Case Description/Methods: A 62 year old woman with a medical history of hepatitis C infection, hepatocellular carcinoma status post orthotropic liver transplantation, diabetes mellitus and hypertension who was hospitalized for fatigue and elevated liver chemistries following her liver transplantation. Laboratory tests showed a white cell count 6.67 × 103/μL, creatinine 1.1 mg/dL, aspartate aminotransferase 592 U/L, alanine aminotransferase 504U/L, alkaline phosphatase 312 U/L, bilirubin 3.5 mg/dL, albumin 2.9 g/dL. Acute hepatitis work up showed a positive hepatitis C virus antibodies with genotype 1B, with a viral load of 80 million IU/mL HCV RNA. HBsAg, HBc IgG, HBc IgM, and hepatitis A virus IgM were negative. Evaluation for Epstein-Barr virus, cytomegalovirus and herpes simplex virus were negative. Ultrasound of the abdomen revealed that the liver is normal in size, echotexture and contours. No focal hepatic lesions. Normal hepatic blood flow. The patient underwent liver biopsy that showed lymphocytic portal inflammation with frequent lobular apoptosis consistent with active chronic hepatitis C (MHAI: 5-6/18). Mild portal fibrosis (ISHAK FIBROSIS STAGE: 1/6) and minimal evidence of acute t cell-mediated rejection (rejection activity index: 1/9). During the patient hospitalization her liver chemistries significantly worsened and peaked to aspartate aminotransferase 740 U/L, alanine aminotransferase 511U/L, alkaline phosphatase 312 U/L, bilirubin 3.5 mg/dL. We decided to start the patient on Glecaprevir/Pibrentasvir for acute and severe hepatitis. Fourteen days after starting Glecaprevir/Pibrentasvir, the patient viral load decreased to 782 IU/mL HCV RNA and normalized liver chemistries with AST19 and ALT 27. The patient denied any adverse events due to the treatment.

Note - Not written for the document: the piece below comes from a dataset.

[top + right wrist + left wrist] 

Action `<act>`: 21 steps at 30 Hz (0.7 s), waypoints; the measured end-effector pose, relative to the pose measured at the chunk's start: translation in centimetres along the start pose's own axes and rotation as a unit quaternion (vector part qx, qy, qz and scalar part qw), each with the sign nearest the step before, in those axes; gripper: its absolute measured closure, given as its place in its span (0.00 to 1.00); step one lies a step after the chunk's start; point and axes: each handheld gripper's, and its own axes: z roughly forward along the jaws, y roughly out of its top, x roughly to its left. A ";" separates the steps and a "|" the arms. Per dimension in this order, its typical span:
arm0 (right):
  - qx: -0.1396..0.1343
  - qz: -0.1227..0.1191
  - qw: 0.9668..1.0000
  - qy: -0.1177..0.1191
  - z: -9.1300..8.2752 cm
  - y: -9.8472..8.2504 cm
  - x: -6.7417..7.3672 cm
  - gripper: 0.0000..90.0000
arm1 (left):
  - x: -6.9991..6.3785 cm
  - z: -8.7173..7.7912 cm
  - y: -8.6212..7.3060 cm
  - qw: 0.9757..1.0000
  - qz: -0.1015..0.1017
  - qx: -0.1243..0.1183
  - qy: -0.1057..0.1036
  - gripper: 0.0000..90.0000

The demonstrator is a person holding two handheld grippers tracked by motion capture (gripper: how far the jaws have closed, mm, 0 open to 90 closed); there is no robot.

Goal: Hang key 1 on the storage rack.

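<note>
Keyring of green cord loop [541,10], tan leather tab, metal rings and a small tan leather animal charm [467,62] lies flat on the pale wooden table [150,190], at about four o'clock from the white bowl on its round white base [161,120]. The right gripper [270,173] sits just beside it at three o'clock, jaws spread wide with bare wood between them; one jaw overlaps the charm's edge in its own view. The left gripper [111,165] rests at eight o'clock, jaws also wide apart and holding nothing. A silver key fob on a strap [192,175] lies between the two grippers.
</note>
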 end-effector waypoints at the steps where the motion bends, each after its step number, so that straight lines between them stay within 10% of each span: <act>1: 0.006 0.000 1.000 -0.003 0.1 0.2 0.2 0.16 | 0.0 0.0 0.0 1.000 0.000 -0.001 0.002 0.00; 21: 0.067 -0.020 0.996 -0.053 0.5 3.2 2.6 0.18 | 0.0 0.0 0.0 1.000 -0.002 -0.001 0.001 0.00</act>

Discussion: To our knowledge, this is the first case report of treating early and aggressive form of HCV recurrence with Glecaprevir/Pibrentasvir. The dramatic improvement of the patient suggest that DAA might be safe and effective in this situation.
Citation: Hamza Abdulla, MD, Shehzad N. Merwat, MD, Heather Stevenson, MD, Rupak Kulkarni, MD. P0736 - RAPIDLY PROGRESSIVE HEPATITIS C AFTER LIVER TRANSPLANTATION TREATED WITH GLECAPREVIR/PIBRENTASVIR. Program No. P0736. ACG 2019 Annual Scientific Meeting Abstracts. San Antonio, Texas: American College of Gastroenterology.